The top headline in my local paper this morning was “Glitch puts some Wisconsin voters in Africa” … an interesting thing to ponder over a bowl of Quaker Oatmeal Squares. I suppose this problem merits at least some attention given the heated political climate surrounding the state’s voter redistricting process. But headline news? Above the fold? Sounds like a slow news day to me.
Online, of course, the debate has already devolved into the standard round of mudslinging and name-calling so good luck trying to find out what’s going on from that crowd. The reporters themselves focused on the political fallout of the issue rather than an explanation so no help there either. I guess it’s up to the humble folks at Ideas Illustrated to offer up some insight!
The first clue to the problem can be found in the article’s pullout quote, which describes the voter’s location as the “coast of Africa” and not a specific country in Africa. The second clue can be found deep within the article when it is mentioned that clerks have recently made changes to the way voters are being entered into the voter registration database:
” … voters are [now] being entered into different districts by the physical location of their address in computerized maps. Previously, they were entered into different districts in the state voter database according to where their address fell in certain address ranges.”
These two hints point to a very common problem associated with geocoding, which is the process of converting a postal address to a set of map coordinates. Let’s backtrack. An online mapping tool like Google Maps uses specific geographic coordinates (latitude and longitude) to place a location on a map. However, because none of these physical locations are actually stored in a database anywhere, the tool needs to interpolate the coordinates from a vector database of the road network (i.e. a mathematically represented set of lines).

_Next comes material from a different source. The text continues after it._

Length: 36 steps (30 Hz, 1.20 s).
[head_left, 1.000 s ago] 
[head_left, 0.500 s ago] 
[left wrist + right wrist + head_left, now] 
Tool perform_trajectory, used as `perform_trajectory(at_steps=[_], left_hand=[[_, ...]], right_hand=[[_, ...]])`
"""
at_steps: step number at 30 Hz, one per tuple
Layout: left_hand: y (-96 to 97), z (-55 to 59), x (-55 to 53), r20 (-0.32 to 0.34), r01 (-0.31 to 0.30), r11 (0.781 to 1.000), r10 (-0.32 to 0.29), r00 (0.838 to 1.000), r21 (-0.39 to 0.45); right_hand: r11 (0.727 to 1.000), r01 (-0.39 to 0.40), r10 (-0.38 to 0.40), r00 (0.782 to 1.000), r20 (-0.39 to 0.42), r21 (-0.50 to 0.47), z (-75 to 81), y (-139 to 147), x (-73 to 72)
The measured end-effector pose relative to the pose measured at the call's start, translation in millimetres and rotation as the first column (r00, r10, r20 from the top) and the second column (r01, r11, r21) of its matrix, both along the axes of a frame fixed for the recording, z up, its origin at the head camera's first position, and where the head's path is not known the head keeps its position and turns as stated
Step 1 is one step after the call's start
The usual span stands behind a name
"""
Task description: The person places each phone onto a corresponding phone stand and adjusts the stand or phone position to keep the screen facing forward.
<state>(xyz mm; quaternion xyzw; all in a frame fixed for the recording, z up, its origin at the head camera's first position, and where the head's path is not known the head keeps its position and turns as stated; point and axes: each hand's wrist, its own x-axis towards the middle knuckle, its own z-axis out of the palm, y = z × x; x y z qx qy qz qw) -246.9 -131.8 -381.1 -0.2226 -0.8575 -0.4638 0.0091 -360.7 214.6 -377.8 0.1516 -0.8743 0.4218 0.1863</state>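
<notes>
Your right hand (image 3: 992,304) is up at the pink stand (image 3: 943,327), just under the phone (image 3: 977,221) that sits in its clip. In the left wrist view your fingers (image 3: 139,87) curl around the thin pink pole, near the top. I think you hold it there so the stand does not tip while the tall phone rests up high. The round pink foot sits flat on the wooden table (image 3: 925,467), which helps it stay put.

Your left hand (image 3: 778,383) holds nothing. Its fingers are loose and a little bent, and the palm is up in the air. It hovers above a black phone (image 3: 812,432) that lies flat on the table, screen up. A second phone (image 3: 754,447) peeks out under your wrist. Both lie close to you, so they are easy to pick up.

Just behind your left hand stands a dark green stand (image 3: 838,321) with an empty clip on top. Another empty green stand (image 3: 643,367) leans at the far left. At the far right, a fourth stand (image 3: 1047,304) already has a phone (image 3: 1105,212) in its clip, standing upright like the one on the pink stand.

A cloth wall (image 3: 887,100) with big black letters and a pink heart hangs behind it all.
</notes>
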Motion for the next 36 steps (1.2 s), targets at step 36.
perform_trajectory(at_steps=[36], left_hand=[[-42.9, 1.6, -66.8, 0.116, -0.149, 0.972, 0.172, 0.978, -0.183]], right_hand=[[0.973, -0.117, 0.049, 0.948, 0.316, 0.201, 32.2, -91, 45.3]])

For example, if you look up the address for Trump Tower, you find that it is located at 725 Fifth Avenue in Midtown Manhattan. When you enter this address into Google Maps, the tool finds 5th Avenue on the underlying road grid and then uses an algorithm to determine that the “725” address is somewhere between 56th and 57th streets. It will also determine which side of the street the address is located based on stored knowledge of the “odd” and “even” numbering pattern. In other words, it’s guessing.
Google Map detail of the area around Trump Tower
TIGER/Line® Shapefile detail of the same area
These guesstimates work pretty well in dense urban environments where there are a lot of cross streets to serve as reference points. In rural areas, the curvilinear streets and widely-spaced buildings make things a little more difficult. When the situation gets really muddled, some mapping tools essentially “punt” and enter a default set of coordinates. In the case of the Wisconsin voter addresses, these default coordinates are 0.00 degrees latitude and 0.00 degrees longitude. Where is this exactly? It is the intersection of the Prime Meridian and the Equator … which occurs just off the coast of Africa.

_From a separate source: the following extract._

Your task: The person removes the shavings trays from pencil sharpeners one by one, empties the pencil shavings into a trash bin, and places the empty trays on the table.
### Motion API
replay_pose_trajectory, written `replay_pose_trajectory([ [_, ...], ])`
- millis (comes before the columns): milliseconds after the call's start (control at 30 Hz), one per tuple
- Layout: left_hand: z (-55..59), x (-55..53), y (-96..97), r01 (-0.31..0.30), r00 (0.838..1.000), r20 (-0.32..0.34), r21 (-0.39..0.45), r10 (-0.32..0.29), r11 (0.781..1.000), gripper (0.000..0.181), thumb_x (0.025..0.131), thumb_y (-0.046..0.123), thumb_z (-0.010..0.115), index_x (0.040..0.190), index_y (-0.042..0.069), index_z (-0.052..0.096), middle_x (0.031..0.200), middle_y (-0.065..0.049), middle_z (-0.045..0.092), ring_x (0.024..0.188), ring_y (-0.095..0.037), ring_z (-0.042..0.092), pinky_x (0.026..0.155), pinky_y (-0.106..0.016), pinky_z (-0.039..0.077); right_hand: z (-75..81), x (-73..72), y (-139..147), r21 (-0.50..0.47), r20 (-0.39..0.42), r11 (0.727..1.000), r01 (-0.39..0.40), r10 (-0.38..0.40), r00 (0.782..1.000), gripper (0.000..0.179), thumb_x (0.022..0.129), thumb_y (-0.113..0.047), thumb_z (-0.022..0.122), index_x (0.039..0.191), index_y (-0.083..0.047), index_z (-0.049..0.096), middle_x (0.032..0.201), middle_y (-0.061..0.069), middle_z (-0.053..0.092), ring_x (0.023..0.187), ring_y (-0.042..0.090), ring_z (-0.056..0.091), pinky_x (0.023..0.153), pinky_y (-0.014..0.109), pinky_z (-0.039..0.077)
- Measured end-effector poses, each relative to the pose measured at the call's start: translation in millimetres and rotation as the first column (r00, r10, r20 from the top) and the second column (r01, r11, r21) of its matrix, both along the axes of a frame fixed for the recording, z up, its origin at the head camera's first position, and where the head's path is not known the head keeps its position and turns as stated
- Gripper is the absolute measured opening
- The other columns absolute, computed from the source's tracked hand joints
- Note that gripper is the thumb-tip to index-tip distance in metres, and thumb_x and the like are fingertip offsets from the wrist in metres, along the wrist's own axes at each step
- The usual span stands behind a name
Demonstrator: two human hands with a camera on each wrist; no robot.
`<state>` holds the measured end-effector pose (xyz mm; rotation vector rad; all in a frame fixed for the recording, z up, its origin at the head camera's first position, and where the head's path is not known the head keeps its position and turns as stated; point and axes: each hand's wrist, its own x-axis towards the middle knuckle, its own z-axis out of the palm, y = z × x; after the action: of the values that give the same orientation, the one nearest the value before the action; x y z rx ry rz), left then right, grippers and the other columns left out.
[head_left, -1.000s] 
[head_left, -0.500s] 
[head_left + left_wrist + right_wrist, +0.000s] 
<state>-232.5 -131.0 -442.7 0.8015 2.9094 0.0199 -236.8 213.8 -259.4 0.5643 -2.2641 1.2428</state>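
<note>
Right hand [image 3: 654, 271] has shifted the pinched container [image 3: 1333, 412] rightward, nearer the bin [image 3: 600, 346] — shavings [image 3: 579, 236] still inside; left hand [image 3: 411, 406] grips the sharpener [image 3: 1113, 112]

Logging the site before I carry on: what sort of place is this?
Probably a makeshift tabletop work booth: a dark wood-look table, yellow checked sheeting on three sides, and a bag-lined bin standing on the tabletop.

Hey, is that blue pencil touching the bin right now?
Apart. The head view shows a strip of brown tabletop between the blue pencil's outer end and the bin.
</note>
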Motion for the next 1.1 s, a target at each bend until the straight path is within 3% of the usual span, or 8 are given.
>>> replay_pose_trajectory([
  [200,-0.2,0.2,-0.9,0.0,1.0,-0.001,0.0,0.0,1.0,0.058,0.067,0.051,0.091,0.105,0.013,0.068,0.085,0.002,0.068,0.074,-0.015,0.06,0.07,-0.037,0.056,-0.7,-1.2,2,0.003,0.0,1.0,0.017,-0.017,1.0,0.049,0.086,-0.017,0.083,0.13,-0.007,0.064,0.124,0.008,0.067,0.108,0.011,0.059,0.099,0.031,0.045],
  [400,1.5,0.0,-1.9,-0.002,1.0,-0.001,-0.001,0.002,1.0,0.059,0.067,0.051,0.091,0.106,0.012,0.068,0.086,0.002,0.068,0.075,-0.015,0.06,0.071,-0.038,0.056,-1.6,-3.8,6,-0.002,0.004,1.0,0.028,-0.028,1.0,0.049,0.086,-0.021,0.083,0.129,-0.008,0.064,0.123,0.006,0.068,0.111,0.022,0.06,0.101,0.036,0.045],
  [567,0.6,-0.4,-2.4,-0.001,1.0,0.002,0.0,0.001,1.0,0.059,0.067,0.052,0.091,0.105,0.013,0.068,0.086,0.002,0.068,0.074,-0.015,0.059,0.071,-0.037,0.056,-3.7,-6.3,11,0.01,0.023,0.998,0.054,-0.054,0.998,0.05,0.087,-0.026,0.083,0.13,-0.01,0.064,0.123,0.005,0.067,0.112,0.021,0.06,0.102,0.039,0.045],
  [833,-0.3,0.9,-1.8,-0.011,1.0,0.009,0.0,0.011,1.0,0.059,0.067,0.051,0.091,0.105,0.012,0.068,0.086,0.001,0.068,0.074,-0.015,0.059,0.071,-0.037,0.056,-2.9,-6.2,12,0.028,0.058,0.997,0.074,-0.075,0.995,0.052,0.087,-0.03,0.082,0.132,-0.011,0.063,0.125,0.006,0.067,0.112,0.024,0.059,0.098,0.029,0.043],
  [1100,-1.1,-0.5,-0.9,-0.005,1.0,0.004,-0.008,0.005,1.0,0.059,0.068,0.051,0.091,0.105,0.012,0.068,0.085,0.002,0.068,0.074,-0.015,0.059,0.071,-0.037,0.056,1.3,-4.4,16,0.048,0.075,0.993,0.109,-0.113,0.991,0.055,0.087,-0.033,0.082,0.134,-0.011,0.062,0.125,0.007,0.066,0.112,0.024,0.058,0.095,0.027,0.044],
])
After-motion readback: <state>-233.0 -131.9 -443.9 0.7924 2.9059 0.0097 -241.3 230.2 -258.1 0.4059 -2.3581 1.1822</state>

Geographers have actually given this place a rather fanciful name called NULL island (it is not, in fact, a real island). It even has its own web site and unofficial flag (below right).

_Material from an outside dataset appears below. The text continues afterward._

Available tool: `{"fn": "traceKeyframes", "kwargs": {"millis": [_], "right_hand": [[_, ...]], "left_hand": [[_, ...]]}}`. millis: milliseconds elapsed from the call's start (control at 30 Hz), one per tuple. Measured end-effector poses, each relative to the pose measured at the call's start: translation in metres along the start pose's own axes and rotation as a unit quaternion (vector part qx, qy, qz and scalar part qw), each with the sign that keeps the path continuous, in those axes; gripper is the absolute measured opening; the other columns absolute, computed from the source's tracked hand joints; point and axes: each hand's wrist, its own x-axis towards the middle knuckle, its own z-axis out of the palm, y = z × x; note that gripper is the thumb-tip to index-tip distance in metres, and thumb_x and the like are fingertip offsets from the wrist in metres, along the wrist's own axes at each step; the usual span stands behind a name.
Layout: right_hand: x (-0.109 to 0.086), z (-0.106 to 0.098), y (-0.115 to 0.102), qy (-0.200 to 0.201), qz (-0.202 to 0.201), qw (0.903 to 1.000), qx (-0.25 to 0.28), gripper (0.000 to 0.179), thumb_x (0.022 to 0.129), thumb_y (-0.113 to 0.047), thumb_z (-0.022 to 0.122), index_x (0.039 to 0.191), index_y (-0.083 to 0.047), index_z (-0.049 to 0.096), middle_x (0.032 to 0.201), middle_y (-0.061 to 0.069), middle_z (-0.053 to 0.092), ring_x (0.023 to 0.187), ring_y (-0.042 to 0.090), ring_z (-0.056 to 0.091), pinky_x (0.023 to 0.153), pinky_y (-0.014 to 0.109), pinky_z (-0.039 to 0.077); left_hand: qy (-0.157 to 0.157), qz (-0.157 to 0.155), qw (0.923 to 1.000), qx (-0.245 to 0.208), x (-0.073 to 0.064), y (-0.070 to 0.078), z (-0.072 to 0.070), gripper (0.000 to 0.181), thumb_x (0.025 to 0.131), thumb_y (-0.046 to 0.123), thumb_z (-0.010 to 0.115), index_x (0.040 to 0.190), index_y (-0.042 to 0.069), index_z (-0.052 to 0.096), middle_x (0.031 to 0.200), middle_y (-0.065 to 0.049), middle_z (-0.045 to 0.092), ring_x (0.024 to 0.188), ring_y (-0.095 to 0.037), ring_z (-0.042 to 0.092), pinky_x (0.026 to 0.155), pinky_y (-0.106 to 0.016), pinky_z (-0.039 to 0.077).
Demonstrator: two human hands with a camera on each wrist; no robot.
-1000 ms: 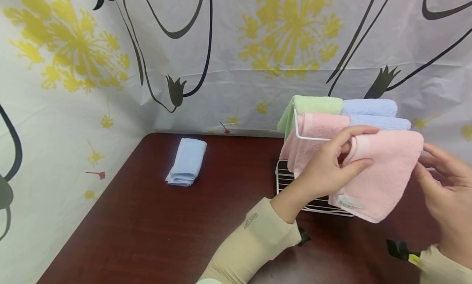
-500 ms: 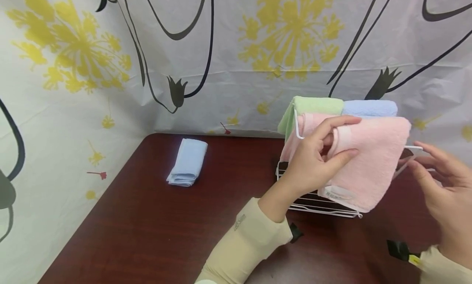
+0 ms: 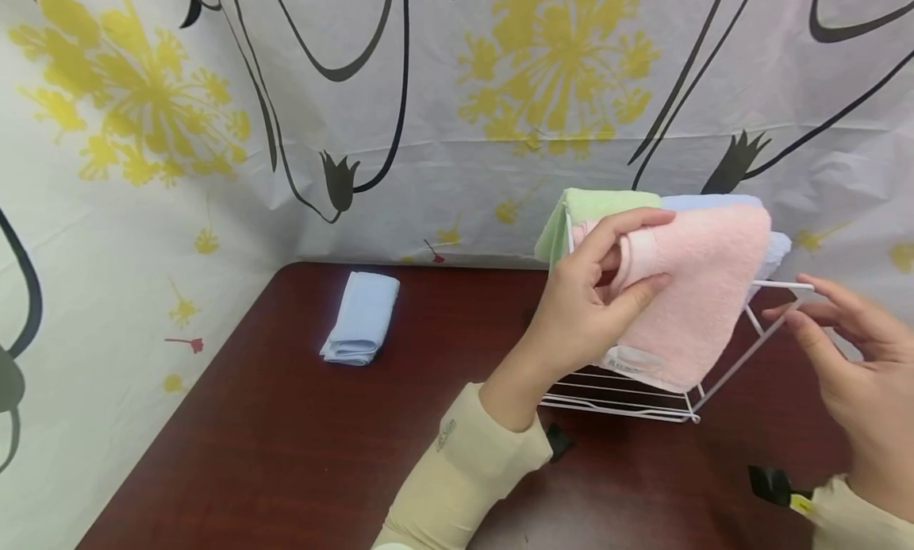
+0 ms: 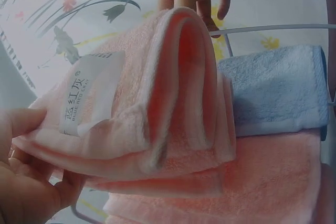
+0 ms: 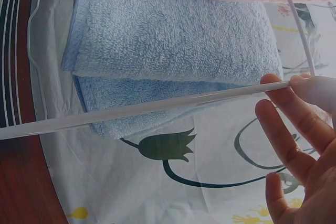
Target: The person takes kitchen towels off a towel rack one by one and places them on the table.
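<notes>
My left hand (image 3: 571, 312) pinches a folded pink towel (image 3: 693, 296) by its left end, thumb in front and fingers behind. The towel hangs doubled over, its white label (image 4: 94, 87) showing in the left wrist view. At the right, my right hand (image 3: 857, 359) pinches the corner of a white wire rack (image 5: 157, 106) between thumb and forefinger, the other fingers loose. The held towel overlaps the rack's upper front in the head view. Behind it hang another pink towel (image 4: 273, 177) and a blue towel (image 5: 173, 30), partly hidden.
A green towel (image 3: 614, 203) and a further blue towel (image 3: 707, 201) hang at the rack's back. One folded light-blue towel (image 3: 364, 316) lies left on the dark red table (image 3: 286, 455). A patterned cloth (image 3: 443, 137) rises behind the table.
My left hand has carried the pink towel left and up toward the rack. The right hand stays almost in place; the rack bar it pinches, earlier covered by the towel, now shows.
</notes>
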Motion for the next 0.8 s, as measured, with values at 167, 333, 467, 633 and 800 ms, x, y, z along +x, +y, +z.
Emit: {"fn": "traceKeyframes", "kwargs": {"millis": [167,333,467,633,800], "right_hand": [[0.000,-0.001,0.000,-0.001,-0.005,1.0000,0.000,0.038,0.090,0.015,0.059,0.128,0.013,0.058,0.094,-0.019,0.074,0.094,-0.002,0.068,0.086,0.010,0.045],[0.001,-0.001,-0.001,-0.005,-0.004,0.9999,-0.011,0.038,0.090,0.015,0.058,0.128,0.013,0.058,0.095,-0.021,0.073,0.095,-0.003,0.067,0.087,0.009,0.044],[0.001,-0.001,-0.001,-0.003,-0.001,1.0000,-0.008,0.038,0.090,0.015,0.058,0.128,0.013,0.058,0.094,-0.020,0.073,0.095,-0.002,0.067,0.089,0.010,0.044],[0.000,0.000,-0.001,-0.003,0.001,1.0000,-0.007,0.038,0.090,0.016,0.058,0.128,0.013,0.058,0.093,-0.019,0.074,0.097,-0.002,0.067,0.091,0.011,0.044],[0.000,0.000,-0.001,0.001,0.001,1.0000,0.007,0.038,0.089,0.016,0.058,0.127,0.014,0.058,0.092,-0.017,0.074,0.097,0.000,0.068,0.094,0.012,0.045]], "left_hand": [[0.005,0.023,0.9952,0.095,-0.001,0.005,-0.003,0.046,0.091,-0.005,0.066,0.134,0.000,0.052,0.081,-0.012,0.066,0.065,0.000,0.043,0.057,-0.015,0.042],[0.032,0.056,0.9685,0.240,0.000,0.007,-0.007,0.041,0.091,0.008,0.070,0.130,0.008,0.058,0.078,-0.001,0.065,0.065,0.003,0.037,0.079,-0.015,0.037],[0.033,0.053,0.9867,0.150,0.002,0.005,-0.009,0.041,0.091,0.000,0.068,0.130,0.002,0.056,0.086,-0.010,0.068,0.069,0.001,0.043,0.077,-0.016,0.042],[0.068,0.034,0.9971,0.003,0.006,0.000,-0.014,0.044,0.089,-0.009,0.065,0.131,-0.005,0.052,0.113,-0.028,0.065,0.087,-0.006,0.058,0.069,-0.017,0.052],[0.107,0.033,0.9925,-0.049,0.010,-0.003,-0.021,0.047,0.087,-0.013,0.065,0.131,-0.006,0.050,0.119,-0.032,0.062,0.091,-0.016,0.064,0.072,-0.025,0.058]]}}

So there are no nefarious schemes behind this situation … just normal, everyday data problems. The state clerks need to tell their IT guys to flag the errant voter addresses and then they can assign them to the appropriate districts by hand. Problem solved. However, they should be aware that interpolation is an imperfect process and, in addition to assigning blocks of voters to NULL island, the geocoding process may also assign voters to the wrong districts. This could be particularly true for people who live close to a district boundary. It might actually make sense to keep the old method around for backup.